Las imágenes de los cultivadores de cada manifestación concreta que se han ido configurando históricamente actúan con una gran fuerza modelante sobre los nuevos artistas. La comunidad, en sus bromas, en sus esperanzas, en sus críticas, en sus elogios, inculca y reclama la modelación. Cada artista posee, sin embargo, la opción de elaborar su propia imagen, aunque nunca se dejará de ejercer presión sobre su conducta. Y puede, si encuentra dignos sucesores, modificar la imagen tradicional en algún ángulo. Los artistas que realizan la internación profunda de sus roles mantendrán viva la tradición, que tiende a ejercer sus estereotipos. Así, hay imágenes para los poetas, los músicos, los pintores, los ceramistas, los tejedores, las bordadoras, los narradores, los bailadores, los cantantes, los acróbatas, los payasos, los malabaristas, los que elaboran muebles y cometas, juguetes y yugos, monturas y baldosas cuando estas actividades alcanzan escaño artístico. Unas más delineadas que otras, pero siempre caracterizadas por algún matiz. La comunidad gusta establecer taxonomías. Le resulta un procedimiento cognoscitivo cómodo. En muchas ocasiones sus dioses, santos y seres prodigiosos no son más que una caracterología imaginal de temperamentos o actividades. Los artistas populares son personas públicas del espacio donde viven y un destacamento especial de su imaginario más íntimo. Todo cuanto sucede alrededor de ellos tiene un profundo interés para la colectividad.

Es ella quien legitima a sus artistas. Los observa detenidamente, los somete a pruebas ergonómicas según juegos y ceremoniales colectivos, atiende y consume sus productos, evalúa sus imágenes conductuales, los promueve en los intercambios con otras. Pueden crearse estereotipos que estorben el consumo adecuado de un determinado artista, a causa de la manifestación que desea introducir o las variantes que incorpora en manifestaciones que ya gozan de circulación canónica. O que, aunque lo desee, no sepa desplegar los lazos pertinentes. O que se encuentre alienado respecto a su entorno y sus tendencias proyectivas se compulsen hacia otros espacios. O que existan dificultades en la convivencia gremial.
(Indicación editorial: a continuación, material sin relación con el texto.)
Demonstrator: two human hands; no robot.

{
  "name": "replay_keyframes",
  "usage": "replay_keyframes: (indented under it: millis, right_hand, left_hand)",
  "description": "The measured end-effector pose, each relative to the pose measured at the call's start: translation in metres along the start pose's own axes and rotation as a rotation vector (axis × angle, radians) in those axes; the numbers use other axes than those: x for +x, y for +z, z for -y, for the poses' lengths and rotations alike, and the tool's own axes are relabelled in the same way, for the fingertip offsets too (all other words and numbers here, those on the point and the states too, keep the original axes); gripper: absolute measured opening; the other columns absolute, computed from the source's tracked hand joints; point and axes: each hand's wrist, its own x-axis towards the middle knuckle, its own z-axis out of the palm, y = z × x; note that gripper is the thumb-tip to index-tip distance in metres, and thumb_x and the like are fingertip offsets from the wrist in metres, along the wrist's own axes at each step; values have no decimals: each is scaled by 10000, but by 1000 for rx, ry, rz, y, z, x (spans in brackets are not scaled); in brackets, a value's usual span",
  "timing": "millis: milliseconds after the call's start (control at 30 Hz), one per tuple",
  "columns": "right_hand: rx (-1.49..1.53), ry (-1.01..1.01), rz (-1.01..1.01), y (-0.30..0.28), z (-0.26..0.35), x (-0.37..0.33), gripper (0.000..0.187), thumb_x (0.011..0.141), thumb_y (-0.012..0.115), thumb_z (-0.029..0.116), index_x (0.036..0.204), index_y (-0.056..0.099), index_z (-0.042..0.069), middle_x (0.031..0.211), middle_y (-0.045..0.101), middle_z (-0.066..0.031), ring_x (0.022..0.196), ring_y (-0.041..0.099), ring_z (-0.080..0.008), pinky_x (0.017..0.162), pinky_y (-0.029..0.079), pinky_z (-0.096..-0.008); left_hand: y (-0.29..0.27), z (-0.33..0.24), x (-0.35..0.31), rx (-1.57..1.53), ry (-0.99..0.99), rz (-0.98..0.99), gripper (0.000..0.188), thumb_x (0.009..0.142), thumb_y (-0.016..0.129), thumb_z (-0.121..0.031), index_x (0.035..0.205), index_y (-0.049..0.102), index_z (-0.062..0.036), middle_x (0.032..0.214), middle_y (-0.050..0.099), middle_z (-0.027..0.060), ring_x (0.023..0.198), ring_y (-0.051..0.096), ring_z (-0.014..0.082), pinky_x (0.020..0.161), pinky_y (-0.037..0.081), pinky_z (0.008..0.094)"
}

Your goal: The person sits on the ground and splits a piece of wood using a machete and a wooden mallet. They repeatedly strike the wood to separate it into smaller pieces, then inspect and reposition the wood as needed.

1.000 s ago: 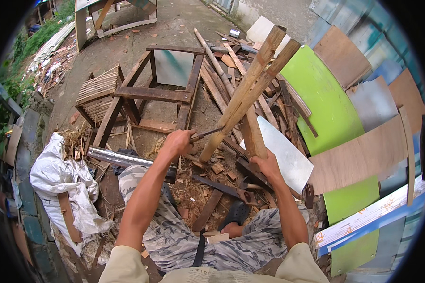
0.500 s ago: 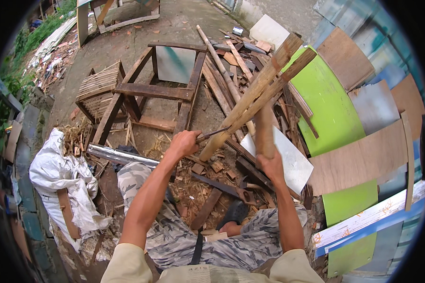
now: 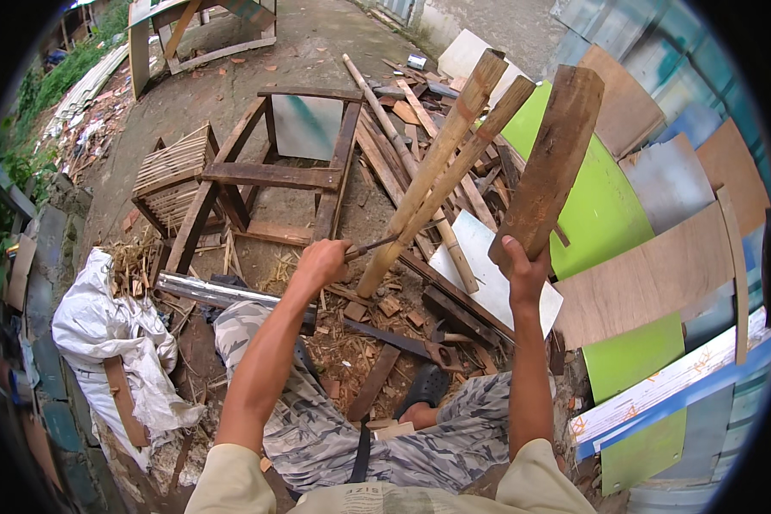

La ausencia o presencia de legitimación implica un estudio detenido no sólo del artista sino también de su comunidad, de sus intereses materiales y su sistema de valores así como de los orígenes históricos y étnicos. Pero cuando la legitimación existe opera de un modo poderoso, y puede llegar a ascender hasta lo legendario o lo sacro. La comunidad expresa en el artista toda su energía mancomunada, anticipa valores a su producción si aún se encuentra activo, modela el porvenir de la actividad a través de la imagen impuesta por su vida y su obra. Un arte específico y un artista singular se funden entonces en una sólida circularidad, que se amplía con el paso de la comunidad en el tiempo.